The weight of a shattered relationship lingers heavily in his mind, a silent storm that has left him grappling with shock and sorrow. As days slip by, the raw pain transforms into a cautious hope, tempered by the harsh reality of mental illness and the fragile threads of human connection that remain tangled between him and his ex.
Despite the turmoil, he chooses distance and self-preservation over rekindling a bond that once brought chaos.
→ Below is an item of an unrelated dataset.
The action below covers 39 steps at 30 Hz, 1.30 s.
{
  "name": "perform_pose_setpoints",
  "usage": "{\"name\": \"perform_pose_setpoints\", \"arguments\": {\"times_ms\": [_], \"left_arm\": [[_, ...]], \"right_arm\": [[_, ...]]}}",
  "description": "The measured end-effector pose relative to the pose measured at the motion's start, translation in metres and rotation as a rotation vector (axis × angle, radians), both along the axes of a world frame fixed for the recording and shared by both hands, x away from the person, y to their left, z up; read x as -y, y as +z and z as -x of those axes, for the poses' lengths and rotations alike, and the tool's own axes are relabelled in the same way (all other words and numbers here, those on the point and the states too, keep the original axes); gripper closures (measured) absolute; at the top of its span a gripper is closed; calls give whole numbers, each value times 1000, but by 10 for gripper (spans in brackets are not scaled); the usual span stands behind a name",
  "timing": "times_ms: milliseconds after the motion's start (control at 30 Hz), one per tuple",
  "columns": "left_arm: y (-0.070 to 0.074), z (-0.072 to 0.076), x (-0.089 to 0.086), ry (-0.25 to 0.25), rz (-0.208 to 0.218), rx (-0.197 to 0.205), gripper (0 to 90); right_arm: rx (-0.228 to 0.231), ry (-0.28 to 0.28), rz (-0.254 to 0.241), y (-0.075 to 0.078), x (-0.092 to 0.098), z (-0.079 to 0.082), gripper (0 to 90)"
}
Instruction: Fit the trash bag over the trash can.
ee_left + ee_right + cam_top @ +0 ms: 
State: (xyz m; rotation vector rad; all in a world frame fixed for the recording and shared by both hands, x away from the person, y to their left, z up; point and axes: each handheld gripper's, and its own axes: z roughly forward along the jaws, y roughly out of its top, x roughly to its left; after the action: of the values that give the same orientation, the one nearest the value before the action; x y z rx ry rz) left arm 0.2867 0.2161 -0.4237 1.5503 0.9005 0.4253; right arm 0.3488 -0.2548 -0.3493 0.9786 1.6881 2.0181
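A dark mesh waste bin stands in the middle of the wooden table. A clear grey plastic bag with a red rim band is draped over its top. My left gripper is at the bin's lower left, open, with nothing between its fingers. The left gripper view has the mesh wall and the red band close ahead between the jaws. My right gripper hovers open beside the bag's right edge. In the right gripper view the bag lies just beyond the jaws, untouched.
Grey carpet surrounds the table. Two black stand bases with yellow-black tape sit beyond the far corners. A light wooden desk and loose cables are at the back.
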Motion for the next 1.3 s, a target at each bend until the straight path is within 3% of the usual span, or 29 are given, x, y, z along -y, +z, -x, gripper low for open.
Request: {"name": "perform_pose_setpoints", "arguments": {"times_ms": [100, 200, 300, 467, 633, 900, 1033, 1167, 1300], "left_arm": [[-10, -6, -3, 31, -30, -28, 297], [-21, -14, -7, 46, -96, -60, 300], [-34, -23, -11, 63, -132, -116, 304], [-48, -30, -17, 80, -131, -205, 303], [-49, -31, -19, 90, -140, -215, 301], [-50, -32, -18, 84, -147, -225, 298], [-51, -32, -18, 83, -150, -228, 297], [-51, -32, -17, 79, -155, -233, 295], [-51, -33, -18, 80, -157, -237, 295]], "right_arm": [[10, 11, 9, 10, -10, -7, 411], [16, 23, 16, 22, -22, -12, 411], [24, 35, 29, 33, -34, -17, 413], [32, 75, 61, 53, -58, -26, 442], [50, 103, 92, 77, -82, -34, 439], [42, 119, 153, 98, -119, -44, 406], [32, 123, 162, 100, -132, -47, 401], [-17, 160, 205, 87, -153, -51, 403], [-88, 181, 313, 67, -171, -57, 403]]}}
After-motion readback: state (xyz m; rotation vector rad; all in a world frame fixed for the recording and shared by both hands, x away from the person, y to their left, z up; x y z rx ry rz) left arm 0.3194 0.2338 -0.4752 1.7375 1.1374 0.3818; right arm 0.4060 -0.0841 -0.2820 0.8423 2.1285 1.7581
Even as her mother reaches out with desperate pleas, urging reconciliation for the sake of her daughter’s happiness, he stands firm—knowing some wounds need space to heal, and some chapters must remain closed to protect his own fragile peace.

Actual final update- AITAH for telling my girlfriend I can’t trust her anymore when it comes to her wanting a baby?










Dr. Ramani Durvasula, a clinical psychologist specializing in narcissistic abuse and dysfunctional relationships, often emphasizes the critical importance of establishing and enforcing firm boundaries following the conclusion of a traumatic relationship. The OP’s decision to seek therapy indicates a recognition of the severe impact the past relationship had on their mental state, likely involving high levels of emotional volatility and stress.
The OP’s motivation to block the ex-partner’s mother is a necessary act of boundary enforcement. When a person experiences psychosis or severe mental health crises within a relationship context, returning to that situation poses a significant risk of relapse or continued trauma exposure for both parties. The mother’s actions, while perhaps stemming from a desire for her daughter’s perceived stability (or perhaps avoiding the reality of her daughter’s instability without the OP), represent emotional manipulation directed at the OP. This places an unfair emotional labor burden on the OP to manage the family’s expectations rather than focusing on their own recovery.
The OP’s actions were entirely appropriate for self-protection. Constructively, in future situations where family members attempt to mediate or pressure reconciliation, the most effective strategy is often immediate, brief, and firm communication establishing no-contact, followed by blocking all communication channels. Prioritizing one’s confirmed happiness and stability over the perceived wishes of an ex-partner’s family is a fundamental aspect of healthy post-breakup recovery.
THE COMMENTS SECTION WENT WILD – REDDIT HAD *A LOT* TO SAY ABOUT THIS ONE.

























The original poster (OP) is prioritizing their mental well-being and recovery after a deeply shocking and difficult experience, choosing to maintain distance from their ex-partner despite external pressures from the ex-partner’s family to reconcile. The central conflict lies between the OP’s clear need for self-preservation and the mother’s apparent attempt to pressure the OP into resuming a relationship perceived as damaging to the OP’s health.
Given the severity of the past events and the OP’s current state of healing, is it ethically justifiable for a third party, such as a parent, to actively pressure an individual into returning to a relationship that caused significant emotional trauma, even under the guise of the ex-partner’s perceived happiness?